メロディック・デス・メタル、プログレッシヴ・メタル、ヴァイキング・メタルなどなど、際限なくサブジャンルを生み出してきたエクストリーム・メタル界であるが、90年代以降、そのいずれでもトップを走るバンドを輩出し続けているのがスウェーデンなのだ。もちろんそれは、ブラック・メタルにおいても例外ではない。
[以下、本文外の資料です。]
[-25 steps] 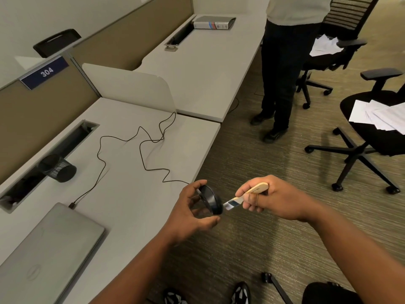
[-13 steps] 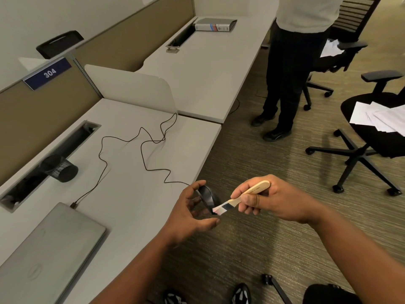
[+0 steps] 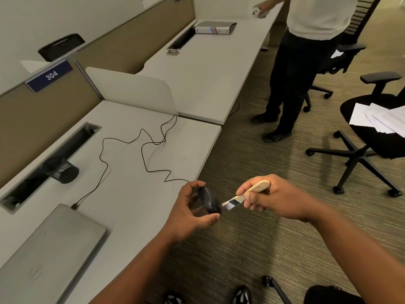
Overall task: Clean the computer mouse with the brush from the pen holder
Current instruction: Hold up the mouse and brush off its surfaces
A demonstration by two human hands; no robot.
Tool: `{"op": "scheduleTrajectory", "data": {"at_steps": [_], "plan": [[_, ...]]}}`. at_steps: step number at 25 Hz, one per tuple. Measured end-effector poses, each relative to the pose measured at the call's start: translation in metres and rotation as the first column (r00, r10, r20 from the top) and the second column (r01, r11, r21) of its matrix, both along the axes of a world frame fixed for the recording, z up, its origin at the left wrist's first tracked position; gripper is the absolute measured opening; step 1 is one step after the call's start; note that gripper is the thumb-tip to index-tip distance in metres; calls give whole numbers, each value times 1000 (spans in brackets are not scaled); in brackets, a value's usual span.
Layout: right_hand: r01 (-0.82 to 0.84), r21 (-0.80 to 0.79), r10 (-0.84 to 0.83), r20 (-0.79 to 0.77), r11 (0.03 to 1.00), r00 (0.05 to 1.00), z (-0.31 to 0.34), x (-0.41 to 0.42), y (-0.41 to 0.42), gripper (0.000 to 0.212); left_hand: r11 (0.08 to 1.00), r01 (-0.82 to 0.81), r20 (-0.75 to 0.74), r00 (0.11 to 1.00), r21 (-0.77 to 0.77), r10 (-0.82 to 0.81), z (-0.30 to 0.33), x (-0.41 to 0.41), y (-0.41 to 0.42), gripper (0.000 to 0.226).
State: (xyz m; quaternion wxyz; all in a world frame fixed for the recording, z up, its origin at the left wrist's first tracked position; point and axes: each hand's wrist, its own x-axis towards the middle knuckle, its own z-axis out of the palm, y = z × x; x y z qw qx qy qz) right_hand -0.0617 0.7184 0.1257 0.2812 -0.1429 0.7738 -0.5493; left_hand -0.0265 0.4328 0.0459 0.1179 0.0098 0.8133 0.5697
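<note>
On the pale bench [image 3: 122,194] a closed laptop [image 3: 50,249] lies left, beside a black mesh pen holder [image 3: 61,170] lying tipped, contents hidden. Off the bench edge, the left hand [image 3: 188,211] grips the black mouse [image 3: 209,201]; the right hand [image 3: 271,198] pinches the brush [image 3: 247,193], bristles touching it. Office chairs [image 3: 372,137] stand on carpet.

Dim, even light; edges bend, detail perhaps slightly soft.
</note>
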Motion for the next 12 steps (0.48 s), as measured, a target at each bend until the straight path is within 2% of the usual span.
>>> {"op": "scheduleTrajectory", "data": {"at_steps": [4, 8, 12], "plan": [[96, -53, -97, -6, 994, 995, -5, 0, -1, 17, 994, 50, -42, 998, -94, -54, 3, 0, 1, 97], [197, -135, -200, -6, 971, 980, -11, 1, -11, 15, 995, 96, 15, 995, -39, -96, -1, 2, -1, 123], [214, -136, -221, -40, 967, 974, -14, 3, -23, 19, 989, 147, 38, 989, -6, -146, -5, 4, -1, 137]]}}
ブラック・メタルというとスウェーデンよりも、同じ北欧のノルウェーを中心としたムーヴメントであったという感もあるが、実はブラック・メタルの誕生、発展への貢献度については、スウェーデンはノルウェーに勝るとも劣らないのだ。何しろ90年代以降のブラック・メタル・バンドの直接的なルーツはスウェーデンのバソリーであるし、コープス・ペイントを施し、ステージで自らの体をナイフで切り刻むという、ブラック・メタルの恐るべきイメージを作り上げた張本人、ノルウェーのメイヘムのヴォーカリスト、故デッドも出身はスウェーデンなのだ。さらにはノルウェーにおけるブラック・メタルのムーヴメントが、スウェディッシュ・デス・メタルの商業的成功に対する一種の嫉妬から生まれたという側面も考えると、スウェーデンのシーン抜きでは現在のブラック・メタルの隆盛はあり得なかったと言っても過言ではない。
そんなスウェーデンのブラック・メタル・シーンを創世期から支えてきたヴェテラン、ダーク・フューネラル。2016年6月6年ぶりのアルバム『ホエア・シャドウズ・フォーエヴァー・レイン』をリリース。
ドミネーターによる凄まじいまでのブラスト・ビート、ロード・アーリマンによる邪悪なリフ、新加入のヘルヤルマドルによる咆哮、そしてそこに彼らが「北に棲む者たちが感じるメランコリー」と形容する、そこはかとなく悲哀を感じさせるメロディが絡みつく様は、強烈なブリザードを思い起こさせる。